Élargir les horizons

À l’autre extrémité de la Terre, sur les pentes de l’Everest, c’est Vacheron Constantin qui s’est illustrée il y a quelques semaines au poignet de l’alpiniste et photographe pour le National Geographic Cory Richards, ambassadeur de la marque avec sa campagne « One of not Many ». Pour participer à l’expédition, la Maison a toutefois également dû revoir l’un de ses modèles. Question de s’adapter aux conditions prévalant sur le toit du monde avec des températures qui peuvent chuter à – 40 °C. La Manufacture a ainsi réalisé à son intention un Prototype Overseas dual time dont la masse oscillante est gravée d’un dessin effectué à partir d’une photographie de l’Everest de Cory Richards. « Le boîtier de 41 mm est taillé dans le titane, matériau combinant robustesse et légèreté, précise Vacheron Constantin. Un renfort en tantale, métal particulièrement dur, a été intégré sous la lunette. La protection de la couronne est renforcée par deux épaulements en titane. La pièce s’accompagne d’un bracelet en textile technique Ventile®, tissu qui se distingue par sa densité et son exceptionnelle imperméabilité. » Un cercle d’emboîtage en fer doux protège en outre le calibre 5110 DT des champs magnétiques. Quant aux poussoir et couronne vissés, ils assurent une étanchéité du modèle à 150 m.
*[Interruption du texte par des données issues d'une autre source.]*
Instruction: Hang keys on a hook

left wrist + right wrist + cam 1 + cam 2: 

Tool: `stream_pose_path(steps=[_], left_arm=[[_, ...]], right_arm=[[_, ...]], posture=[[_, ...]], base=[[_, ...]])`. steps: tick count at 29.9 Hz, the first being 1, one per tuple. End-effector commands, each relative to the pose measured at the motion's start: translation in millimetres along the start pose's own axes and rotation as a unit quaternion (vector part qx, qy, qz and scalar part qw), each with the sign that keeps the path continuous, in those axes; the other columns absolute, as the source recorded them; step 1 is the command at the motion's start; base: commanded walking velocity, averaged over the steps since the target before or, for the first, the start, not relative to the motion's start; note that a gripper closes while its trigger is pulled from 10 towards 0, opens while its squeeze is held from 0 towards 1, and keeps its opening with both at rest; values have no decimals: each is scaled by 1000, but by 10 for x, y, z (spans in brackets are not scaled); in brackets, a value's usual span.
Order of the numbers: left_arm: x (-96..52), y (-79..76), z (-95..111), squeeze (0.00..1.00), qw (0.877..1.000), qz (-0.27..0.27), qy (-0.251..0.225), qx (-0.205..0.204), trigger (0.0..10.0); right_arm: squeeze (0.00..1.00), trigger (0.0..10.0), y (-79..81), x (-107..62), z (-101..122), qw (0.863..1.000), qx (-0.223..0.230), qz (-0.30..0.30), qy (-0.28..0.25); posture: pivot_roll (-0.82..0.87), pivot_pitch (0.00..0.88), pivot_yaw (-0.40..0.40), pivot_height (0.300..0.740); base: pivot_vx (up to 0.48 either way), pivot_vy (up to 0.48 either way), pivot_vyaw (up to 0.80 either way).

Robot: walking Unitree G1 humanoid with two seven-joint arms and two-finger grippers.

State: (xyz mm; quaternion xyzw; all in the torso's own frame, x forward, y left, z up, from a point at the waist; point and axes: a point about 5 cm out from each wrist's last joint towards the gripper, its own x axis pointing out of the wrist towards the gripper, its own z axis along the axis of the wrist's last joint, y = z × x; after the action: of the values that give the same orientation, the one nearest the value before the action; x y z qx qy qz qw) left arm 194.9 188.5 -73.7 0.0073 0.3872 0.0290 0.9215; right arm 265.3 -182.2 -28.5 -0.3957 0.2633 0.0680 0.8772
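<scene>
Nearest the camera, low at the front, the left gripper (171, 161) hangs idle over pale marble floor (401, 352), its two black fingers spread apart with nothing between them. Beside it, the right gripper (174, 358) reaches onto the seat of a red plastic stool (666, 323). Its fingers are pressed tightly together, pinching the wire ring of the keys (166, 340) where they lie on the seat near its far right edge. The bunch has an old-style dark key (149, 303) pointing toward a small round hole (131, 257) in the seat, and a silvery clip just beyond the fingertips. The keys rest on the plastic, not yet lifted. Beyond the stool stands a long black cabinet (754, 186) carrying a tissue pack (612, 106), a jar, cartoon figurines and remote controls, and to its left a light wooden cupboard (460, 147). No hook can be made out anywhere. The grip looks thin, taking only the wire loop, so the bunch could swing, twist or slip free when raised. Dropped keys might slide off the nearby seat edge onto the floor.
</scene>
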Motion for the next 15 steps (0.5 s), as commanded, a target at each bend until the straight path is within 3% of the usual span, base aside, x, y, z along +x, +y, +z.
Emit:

La montre indestructible est devenue réalité.

Après la Richard Mille RM 25-01 spécialement développée pour Sylvester Stallone dans l’esprit Rambo, après la Panerai Submersible Marina Militare Carbotech, soit deux modèles présentés ces derniers mois comme de véritables instruments de survie au caractère invincible, force est de constater que ces montres de l’extrême ont le vent en poupe. Pas tellement parce que ceux qui en ont réellement besoin sont plus nombreux mais parce que les explorateurs qui sommeillent au sein de la communauté des amateurs de montres se font plus pressants, en sachant que la montre indestructible est devenue réalité. Certes, à ce stade, la Seamaster Planet Ocean Ultra Deep Professional est une belle démonstration de savoir-faire et de maîtrise technologique mais sans véritables débouchés commerciaux. Elle n’en fait pas moins reculer le champ des possibles. C’est exactement ce qu’on lui demande.